Barbara Walker is a British artist who lives and works in UK.
Her paintings and drawings of the human figure open up a dialogue with viewers concerning the notions about race identity, belonging, class, power and the politics of how we look at others. Working in a range of media and formats, from works on paper and canvas to large-scale wall installations, Walker is particularly concerned with social and political issues with particular reference to history and cultural differences in contemporary life. Her work often looks at the world around her, particularly what she sees reflected in the communities in which she lives and works.
Walker’s early series of paintings, from 2002, Private Face offered an intimate portrait of members of the African-Caribbean community in Birmingham, the city in which she grew up, raised her family and continues to live and work. These images document ordinary black lives with a warmth, humanity and painterly care that resists objectification and defies stereotype.
This quiet activism took an overtly political turn in Louder Than Words (2006), Walker’s response to her son Solomon being repeatedly stopped and searched by police.
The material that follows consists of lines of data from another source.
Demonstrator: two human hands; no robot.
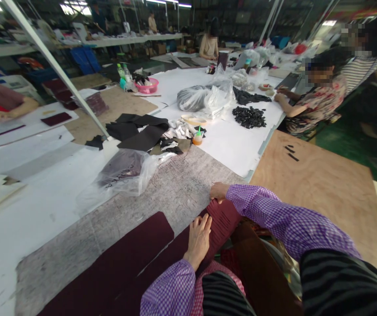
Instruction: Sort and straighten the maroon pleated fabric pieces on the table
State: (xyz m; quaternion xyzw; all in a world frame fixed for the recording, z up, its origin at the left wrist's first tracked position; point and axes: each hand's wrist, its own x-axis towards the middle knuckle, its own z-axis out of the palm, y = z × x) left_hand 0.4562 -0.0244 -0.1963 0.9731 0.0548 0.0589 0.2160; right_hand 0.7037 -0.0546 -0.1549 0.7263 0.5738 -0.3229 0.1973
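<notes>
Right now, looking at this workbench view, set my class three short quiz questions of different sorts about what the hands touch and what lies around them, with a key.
1. True or false: the left hand lies flat on the dark red pleated piece.
2. Which stands beside the crumpled white cloth? A) the small orange bottle with a green cap B) the pink bowl C) the pile of black pieces
3. Fill in: the right hand rests at the piece's far ____.

Key: 1 true; 2 A; 3 edge.
</notes>
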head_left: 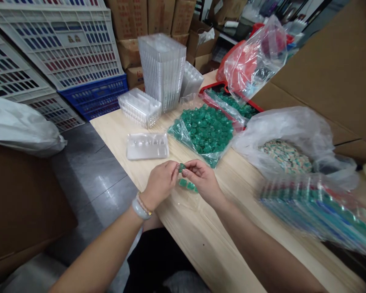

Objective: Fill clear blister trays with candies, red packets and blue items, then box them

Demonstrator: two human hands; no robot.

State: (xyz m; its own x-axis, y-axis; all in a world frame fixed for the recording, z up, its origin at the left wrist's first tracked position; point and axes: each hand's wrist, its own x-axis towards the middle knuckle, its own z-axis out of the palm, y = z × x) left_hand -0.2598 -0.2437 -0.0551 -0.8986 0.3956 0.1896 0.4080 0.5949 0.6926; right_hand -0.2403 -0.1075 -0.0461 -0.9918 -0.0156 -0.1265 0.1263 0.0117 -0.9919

In this work, Walker overwrites the yellow police documents issued to the ‘suspect’, with a loving mother’s portrait of her son to create her own ‘witness statement’.
Her eloquent drawing skills deftly tread the fine line between capturing a likeness and trapping an individual. In Show and Tell (2008), a series of drawings of young men, Walker renders the textures of clothing, skin, hair and jewellery with skill and tenderness. Each portrait evokes a tangible physical presence, yet the faces of the young men remain unseen, their identity unknowable. Some of these large-scale drawings are made directly onto gallery walls and ultimately washed away in front of exhibition visitors, introducing a visceral, performative element to Walker’s exploration of notions of visibility and erasure.
Barbara Walker was awarded a 1st Class BA in Art and Design by the University of Central England, Birmingham, 1996. She has undertaken several residencies and has had a significant number of solo exhibitions of her drawings and paintings, in the UK. Her work has also been included in international exhibitions.Solo exhibitions include mac, Birmingham and The New Art Gallery, Walsall. Her work is held in private and public collections including Birmingham Museum and Art Gallery, Wolverhampton Art Gallery,Lincoln Art Gallery, Herbert Art Gallery& Museum, and Arts Council Collection. In 2017, she will be taking part in the Diaspora Pavilion, Palazzo Pisani S. Marina during the 57th Venice Biennale.